The impact of the tsunami in Thailand was seen mostly along the country’s western Andaman coast, whose shoreline was dotted by resorts. Ecologists estimated that between 15 percent and 20 percent of the region’s coral reefs sustained damage. Some coral reefs were affected by the tsunami, mainly as the result of backwash. Coral can take hundreds of years to recover, said Szczucinski. “But you must keep in mind that it was less than 20 percent of the coral reefs that were hardly damaged,” he said.

Environmental concerns were compounded following the tsunami, especially in places like Thailand, where the tourism industry has boomed. The number of resorts in Thailand “increased dramatically” after the disaster when land along the coast became cheap, Szczucinski said. Thailand’s tourism industry has been steadily rising over the past 15 years and hit an all-time peak in 2013 – after briefly stalling in 2005 post-tsunami – in large part because of an influx of tourists from China. The country saw nearly 27 million foreign visitors last year, a 167 percent increase from 2000, according to the Tourism Authority of Thailand. Indonesia welcomed nearly 9 million tourists in 2013, a 8.4 percent increase from the previous year. Since 2004, the tourism sector in Indonesia has been “one of the most important engines of growth and development,” according to a study by the Indonesian State College of Statistics.

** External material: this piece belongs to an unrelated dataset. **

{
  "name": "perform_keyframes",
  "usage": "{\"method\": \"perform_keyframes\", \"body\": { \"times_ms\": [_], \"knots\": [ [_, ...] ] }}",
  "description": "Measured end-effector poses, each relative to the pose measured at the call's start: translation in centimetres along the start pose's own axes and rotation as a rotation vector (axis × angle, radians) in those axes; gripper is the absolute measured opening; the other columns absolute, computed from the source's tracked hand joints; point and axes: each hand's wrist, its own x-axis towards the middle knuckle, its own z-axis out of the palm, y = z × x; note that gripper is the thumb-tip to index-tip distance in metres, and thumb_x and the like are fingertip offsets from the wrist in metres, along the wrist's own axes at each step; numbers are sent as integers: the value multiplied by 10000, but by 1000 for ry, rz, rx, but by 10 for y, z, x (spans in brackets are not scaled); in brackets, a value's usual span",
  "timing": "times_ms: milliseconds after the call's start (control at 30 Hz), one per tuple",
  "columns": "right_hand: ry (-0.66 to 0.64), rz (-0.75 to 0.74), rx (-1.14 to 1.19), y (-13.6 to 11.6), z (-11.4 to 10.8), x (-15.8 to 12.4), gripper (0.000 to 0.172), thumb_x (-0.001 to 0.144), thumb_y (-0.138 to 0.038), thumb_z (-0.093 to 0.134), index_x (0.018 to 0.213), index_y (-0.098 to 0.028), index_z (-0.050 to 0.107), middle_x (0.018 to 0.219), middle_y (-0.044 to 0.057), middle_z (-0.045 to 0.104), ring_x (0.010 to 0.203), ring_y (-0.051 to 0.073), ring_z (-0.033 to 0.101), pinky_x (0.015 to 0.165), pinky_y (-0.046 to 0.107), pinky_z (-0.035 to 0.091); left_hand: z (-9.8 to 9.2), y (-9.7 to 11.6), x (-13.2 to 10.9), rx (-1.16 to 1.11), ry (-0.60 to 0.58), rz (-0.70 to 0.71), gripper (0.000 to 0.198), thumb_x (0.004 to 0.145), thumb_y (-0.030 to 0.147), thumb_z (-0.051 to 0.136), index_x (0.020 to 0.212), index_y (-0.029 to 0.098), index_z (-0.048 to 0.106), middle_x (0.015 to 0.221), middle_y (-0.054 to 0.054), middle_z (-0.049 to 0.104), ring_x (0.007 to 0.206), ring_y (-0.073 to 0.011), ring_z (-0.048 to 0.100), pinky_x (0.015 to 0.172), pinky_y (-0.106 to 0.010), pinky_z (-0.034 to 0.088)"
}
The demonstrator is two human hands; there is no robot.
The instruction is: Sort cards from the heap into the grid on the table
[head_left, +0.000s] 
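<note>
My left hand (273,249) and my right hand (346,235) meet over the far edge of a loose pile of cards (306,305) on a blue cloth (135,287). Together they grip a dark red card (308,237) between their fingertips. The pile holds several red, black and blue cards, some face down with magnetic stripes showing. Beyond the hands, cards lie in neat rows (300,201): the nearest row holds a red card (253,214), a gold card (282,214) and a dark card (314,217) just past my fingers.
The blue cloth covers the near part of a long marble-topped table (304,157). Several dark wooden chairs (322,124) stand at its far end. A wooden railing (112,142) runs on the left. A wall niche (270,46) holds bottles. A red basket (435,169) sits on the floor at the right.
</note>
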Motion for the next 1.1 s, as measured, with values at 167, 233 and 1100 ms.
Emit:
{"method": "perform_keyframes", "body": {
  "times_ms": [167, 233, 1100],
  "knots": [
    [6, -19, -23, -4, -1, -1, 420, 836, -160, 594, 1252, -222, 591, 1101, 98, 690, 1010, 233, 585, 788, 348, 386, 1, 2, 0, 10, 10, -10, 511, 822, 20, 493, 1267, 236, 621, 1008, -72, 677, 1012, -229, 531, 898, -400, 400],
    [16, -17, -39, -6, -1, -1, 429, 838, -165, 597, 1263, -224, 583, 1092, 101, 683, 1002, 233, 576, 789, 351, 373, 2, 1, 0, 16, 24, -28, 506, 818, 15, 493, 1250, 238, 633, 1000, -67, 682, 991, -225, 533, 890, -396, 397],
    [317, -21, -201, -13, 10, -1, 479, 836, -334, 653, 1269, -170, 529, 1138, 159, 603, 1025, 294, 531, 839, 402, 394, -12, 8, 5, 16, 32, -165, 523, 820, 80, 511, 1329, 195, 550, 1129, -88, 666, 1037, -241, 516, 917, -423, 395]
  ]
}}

The region faces other environmental challenges as well. Illegal logging and oil pumping in Sumatra are huge concerns, according to Fred Stolle, a program manager for World Resource Institute’s forest department. Looking at satellite images, he said, it’s easy to see the vast swaths of forest on the island’s interior that have been lost to logging. Thirty years ago, Sumatra was home to huge tiger, elephant, orangutan and exotic bird populations, but widespread development in the pulp and paper industries there has sent their numbers plummeting, according to the International Union for Conservation of Nature.  By some estimates, at the current rate of deforestation, Sumatra could be nearly devoid of forests within 20 years.

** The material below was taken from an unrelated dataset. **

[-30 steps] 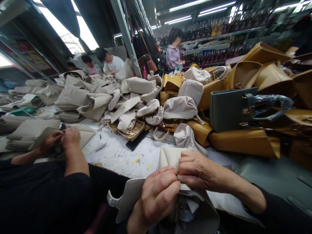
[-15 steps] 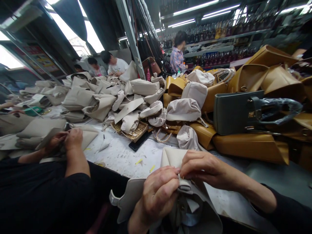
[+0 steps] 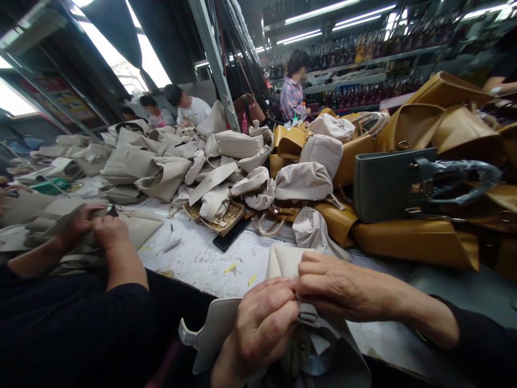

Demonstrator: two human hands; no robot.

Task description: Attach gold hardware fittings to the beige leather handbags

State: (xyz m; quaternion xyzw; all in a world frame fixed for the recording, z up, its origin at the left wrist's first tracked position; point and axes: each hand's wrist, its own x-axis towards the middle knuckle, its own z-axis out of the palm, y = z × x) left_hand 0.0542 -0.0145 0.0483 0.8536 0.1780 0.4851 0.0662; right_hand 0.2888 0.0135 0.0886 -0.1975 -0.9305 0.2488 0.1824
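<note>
A cream handbag (image 3: 283,262) lies at the bottom centre, its flap piece (image 3: 220,328) spread out to the left and its lower part over the table's front edge. My left hand (image 3: 264,320) grips the bag near its middle, fingers curled. Against its fingertips, my right hand (image 3: 333,283) pinches at the same spot; whatever small part lies between the fingertips is hidden. Just below the fingers, a strap loop (image 3: 309,313) shows on the bag.
Cream bags (image 3: 238,144) and mustard bags (image 3: 416,242) are heaped across the table (image 3: 205,264). A dark green bag (image 3: 391,188) lies at right. Near the centre are a box of gold pieces (image 3: 228,218) and a black phone (image 3: 231,235). A co-worker's hands (image 3: 109,231) work at left.
My right hand has rolled over, its fingers now more tightly bunched against my left fingertips. At left, the co-worker's hands have shifted left, and a dark item shows at their fingertips.
</note>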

In other parts of Southeast Asia, overfishing and illegal fishing continue to deplete fish stocks, said Plume. Unlicensed fishing boats that exceed their catch limits populate the waters around the islands. Local fishermen often remove too many juvenile fish from the breeding population, meaning there are fewer fish reaching breeding age. “In some ways, these large vessels and small vessels are fishing themselves out of business,” she said.

Another major issue across the region is water security. Much of Southeast Asia’s fresh water supplies are polluted or not properly treated, according to the Matador Network. In Indonesia, where the problem of water sanitation is most severe, only 30 percent of city dwellers and 10 percent of villagers have access to clean water.

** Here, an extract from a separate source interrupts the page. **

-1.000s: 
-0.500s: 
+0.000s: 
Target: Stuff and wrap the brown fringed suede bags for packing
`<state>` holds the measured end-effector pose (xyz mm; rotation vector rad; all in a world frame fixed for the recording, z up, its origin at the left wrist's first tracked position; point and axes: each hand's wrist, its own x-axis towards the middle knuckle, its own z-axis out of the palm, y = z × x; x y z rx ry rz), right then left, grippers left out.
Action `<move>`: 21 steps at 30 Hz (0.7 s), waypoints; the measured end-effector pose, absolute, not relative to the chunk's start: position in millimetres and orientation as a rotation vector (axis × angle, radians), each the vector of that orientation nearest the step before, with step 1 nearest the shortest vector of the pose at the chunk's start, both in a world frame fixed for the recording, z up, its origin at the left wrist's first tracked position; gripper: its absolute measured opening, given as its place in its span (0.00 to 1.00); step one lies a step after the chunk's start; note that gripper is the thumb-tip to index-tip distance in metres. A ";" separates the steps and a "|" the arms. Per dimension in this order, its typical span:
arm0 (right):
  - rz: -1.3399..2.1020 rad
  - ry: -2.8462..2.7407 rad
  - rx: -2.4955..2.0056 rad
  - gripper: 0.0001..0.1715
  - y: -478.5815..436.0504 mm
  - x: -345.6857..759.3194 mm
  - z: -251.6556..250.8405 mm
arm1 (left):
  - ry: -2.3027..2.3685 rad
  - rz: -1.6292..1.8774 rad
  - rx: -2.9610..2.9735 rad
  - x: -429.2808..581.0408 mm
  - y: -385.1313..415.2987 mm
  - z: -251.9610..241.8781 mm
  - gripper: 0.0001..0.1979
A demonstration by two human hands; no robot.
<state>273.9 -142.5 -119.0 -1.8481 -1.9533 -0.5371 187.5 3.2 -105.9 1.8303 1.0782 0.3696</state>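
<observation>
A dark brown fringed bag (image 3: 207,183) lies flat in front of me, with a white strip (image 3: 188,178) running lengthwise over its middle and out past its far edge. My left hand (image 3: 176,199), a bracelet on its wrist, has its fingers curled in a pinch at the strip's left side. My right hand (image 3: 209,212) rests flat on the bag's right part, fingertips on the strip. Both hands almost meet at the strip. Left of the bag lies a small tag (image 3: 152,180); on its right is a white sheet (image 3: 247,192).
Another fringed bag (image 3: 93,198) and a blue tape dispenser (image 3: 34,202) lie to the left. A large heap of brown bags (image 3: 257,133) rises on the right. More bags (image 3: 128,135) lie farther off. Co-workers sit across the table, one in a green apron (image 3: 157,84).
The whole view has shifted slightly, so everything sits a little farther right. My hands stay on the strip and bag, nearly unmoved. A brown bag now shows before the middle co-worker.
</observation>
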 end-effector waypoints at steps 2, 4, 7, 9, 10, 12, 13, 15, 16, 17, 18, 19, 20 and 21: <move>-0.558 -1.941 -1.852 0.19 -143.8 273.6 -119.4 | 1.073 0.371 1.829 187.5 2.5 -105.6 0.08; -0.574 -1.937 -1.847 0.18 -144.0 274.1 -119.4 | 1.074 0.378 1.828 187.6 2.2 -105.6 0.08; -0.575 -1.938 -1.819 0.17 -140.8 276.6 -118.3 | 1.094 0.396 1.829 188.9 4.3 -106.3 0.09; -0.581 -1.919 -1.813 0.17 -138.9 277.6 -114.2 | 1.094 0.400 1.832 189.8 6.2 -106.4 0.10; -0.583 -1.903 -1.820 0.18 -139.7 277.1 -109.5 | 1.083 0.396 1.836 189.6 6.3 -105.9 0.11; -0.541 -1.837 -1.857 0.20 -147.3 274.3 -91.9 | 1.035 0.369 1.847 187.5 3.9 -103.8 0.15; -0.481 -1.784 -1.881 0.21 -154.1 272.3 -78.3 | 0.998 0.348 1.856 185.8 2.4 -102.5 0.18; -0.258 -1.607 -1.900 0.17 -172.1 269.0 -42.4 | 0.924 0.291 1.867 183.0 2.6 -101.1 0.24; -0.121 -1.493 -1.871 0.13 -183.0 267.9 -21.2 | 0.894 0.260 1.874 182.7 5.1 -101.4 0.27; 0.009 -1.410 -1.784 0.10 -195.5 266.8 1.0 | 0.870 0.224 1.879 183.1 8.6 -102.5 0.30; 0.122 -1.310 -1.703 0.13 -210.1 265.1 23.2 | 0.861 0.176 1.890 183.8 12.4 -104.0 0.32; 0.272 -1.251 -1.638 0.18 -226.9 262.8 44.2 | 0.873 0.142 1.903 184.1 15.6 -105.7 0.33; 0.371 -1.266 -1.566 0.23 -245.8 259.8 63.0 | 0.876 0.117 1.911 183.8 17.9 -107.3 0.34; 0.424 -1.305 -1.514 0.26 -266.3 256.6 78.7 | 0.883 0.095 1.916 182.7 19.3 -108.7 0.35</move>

Drawing firm conclusions about the state of coastal environments in the areas affected by the tsunami before the disaster has proved difficult for ecologists. Many coastal systems in the region were not well studied before the tsunami, Szczucinski said, so scientists have little to compare their recent findings with.

“What did come out of [the disaster] was an awareness about how vulnerable these places are,” Plume said. Had some of the communities affected by the tsunami not cleared their mangroves to allow for construction, for instance, “maybe the flooding wouldn’t have been so bad.”